**TASK OBJECTIVE:** Provide the material again, with every line intact and exact.

**RAW DATA:**
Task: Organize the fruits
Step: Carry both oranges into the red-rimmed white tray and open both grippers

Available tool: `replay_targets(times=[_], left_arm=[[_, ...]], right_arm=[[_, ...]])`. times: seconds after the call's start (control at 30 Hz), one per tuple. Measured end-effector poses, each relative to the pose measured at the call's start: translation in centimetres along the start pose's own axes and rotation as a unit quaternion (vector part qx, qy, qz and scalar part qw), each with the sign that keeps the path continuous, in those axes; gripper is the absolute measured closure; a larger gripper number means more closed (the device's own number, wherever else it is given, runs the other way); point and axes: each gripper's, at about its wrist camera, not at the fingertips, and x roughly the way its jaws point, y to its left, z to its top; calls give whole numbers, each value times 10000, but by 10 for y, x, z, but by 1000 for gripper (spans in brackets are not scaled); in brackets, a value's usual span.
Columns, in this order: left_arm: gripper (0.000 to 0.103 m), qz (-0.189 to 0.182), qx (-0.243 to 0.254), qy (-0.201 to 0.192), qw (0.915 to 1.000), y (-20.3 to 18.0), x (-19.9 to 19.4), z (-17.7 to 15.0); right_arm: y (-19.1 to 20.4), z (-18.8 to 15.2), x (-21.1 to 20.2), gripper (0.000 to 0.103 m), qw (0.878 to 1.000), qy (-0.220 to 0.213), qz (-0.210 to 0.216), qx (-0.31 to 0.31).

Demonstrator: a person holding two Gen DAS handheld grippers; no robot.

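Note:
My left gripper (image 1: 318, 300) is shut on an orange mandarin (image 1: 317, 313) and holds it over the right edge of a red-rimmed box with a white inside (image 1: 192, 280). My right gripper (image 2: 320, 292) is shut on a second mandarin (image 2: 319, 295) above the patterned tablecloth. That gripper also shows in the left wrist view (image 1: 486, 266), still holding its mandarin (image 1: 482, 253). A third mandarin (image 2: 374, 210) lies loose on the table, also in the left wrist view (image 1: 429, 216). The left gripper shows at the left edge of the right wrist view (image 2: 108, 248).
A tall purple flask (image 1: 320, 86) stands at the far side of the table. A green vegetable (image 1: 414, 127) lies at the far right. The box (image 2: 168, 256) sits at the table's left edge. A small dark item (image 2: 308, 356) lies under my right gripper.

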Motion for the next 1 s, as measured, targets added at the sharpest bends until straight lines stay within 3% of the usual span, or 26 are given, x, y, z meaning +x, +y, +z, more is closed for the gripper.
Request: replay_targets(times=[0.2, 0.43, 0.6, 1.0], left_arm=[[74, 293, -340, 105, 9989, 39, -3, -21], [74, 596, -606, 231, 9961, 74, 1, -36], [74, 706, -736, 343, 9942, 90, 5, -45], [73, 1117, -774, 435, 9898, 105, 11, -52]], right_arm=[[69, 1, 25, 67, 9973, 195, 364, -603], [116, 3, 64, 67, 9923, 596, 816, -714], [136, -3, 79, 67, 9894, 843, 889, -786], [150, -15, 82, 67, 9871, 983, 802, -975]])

**OUTPUT OF THE TASK:**
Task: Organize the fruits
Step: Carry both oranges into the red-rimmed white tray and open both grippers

Available tool: `replay_targets(times=[_], left_arm=[[_, ...]], right_arm=[[_, ...]])`. times: seconds after the call's start (control at 30 Hz), one per tuple. Measured end-effector poses, each relative to the pose measured at the call's start: translation in centimetres along the start pose's own axes and rotation as a unit quaternion (vector part qx, qy, qz and scalar part qw), each with the sign that keeps the path continuous, in those axes; gripper is the absolute measured closure; a larger gripper number means more closed (the device's own number, wherever else it is given, runs the other way); point and axes: each gripper's, at about its wrist camera, not at the fingertips, and x roughly the way its jaws point, y to its left, z to its top; calls give whole numbers, each value times 10000, but by 10 for y, x, z, but by 1000 for gripper (spans in brackets are not scaled); in brackets, a value's usual span.
Columns, in this order: left_arm: gripper (0.000 to 0.103 m), qz (-0.189 to 0.182), qx (-0.243 to 0.254), qy (-0.201 to 0.192), qw (0.915 to 1.000), y (-20.3 to 18.0), x (-19.9 to 19.4), z (-17.7 to 15.0); right_arm: y (-19.1 to 20.4), z (-18.8 to 15.2), x (-21.1 to 20.2), gripper (0.000 to 0.103 m), qw (0.878 to 1.000), qy (-0.220 to 0.213), qz (-0.210 to 0.216), qx (-0.31 to 0.31).

Demonstrator: a person holding two Gen DAS handheld grippers; no robot.

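Note:
My left gripper (image 1: 318, 300) is shut on an orange mandarin (image 1: 317, 313) and holds it over the right edge of a red-rimmed box with a white inside (image 1: 192, 280). My right gripper (image 2: 320, 292) is shut on a second mandarin (image 2: 319, 295) above the patterned tablecloth. That gripper also shows in the left wrist view (image 1: 486, 266), still holding its mandarin (image 1: 482, 253). A third mandarin (image 2: 374, 210) lies loose on the table, also in the left wrist view (image 1: 429, 216). The left gripper shows at the left edge of the right wrist view (image 2: 108, 248).
A tall purple flask (image 1: 320, 86) stands at the far side of the table. A green vegetable (image 1: 414, 127) lies at the far right. The box (image 2: 168, 256) sits at the table's left edge. A small dark item (image 2: 308, 356) lies under my right gripper.
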
Motion for the next 1 s, as measured, targets added at the sharpest bends until straight lines stay within 3% of the usual span, or 26 are given, x, y, z meaning +x, +y, +z, more is closed for the gripper.
Request: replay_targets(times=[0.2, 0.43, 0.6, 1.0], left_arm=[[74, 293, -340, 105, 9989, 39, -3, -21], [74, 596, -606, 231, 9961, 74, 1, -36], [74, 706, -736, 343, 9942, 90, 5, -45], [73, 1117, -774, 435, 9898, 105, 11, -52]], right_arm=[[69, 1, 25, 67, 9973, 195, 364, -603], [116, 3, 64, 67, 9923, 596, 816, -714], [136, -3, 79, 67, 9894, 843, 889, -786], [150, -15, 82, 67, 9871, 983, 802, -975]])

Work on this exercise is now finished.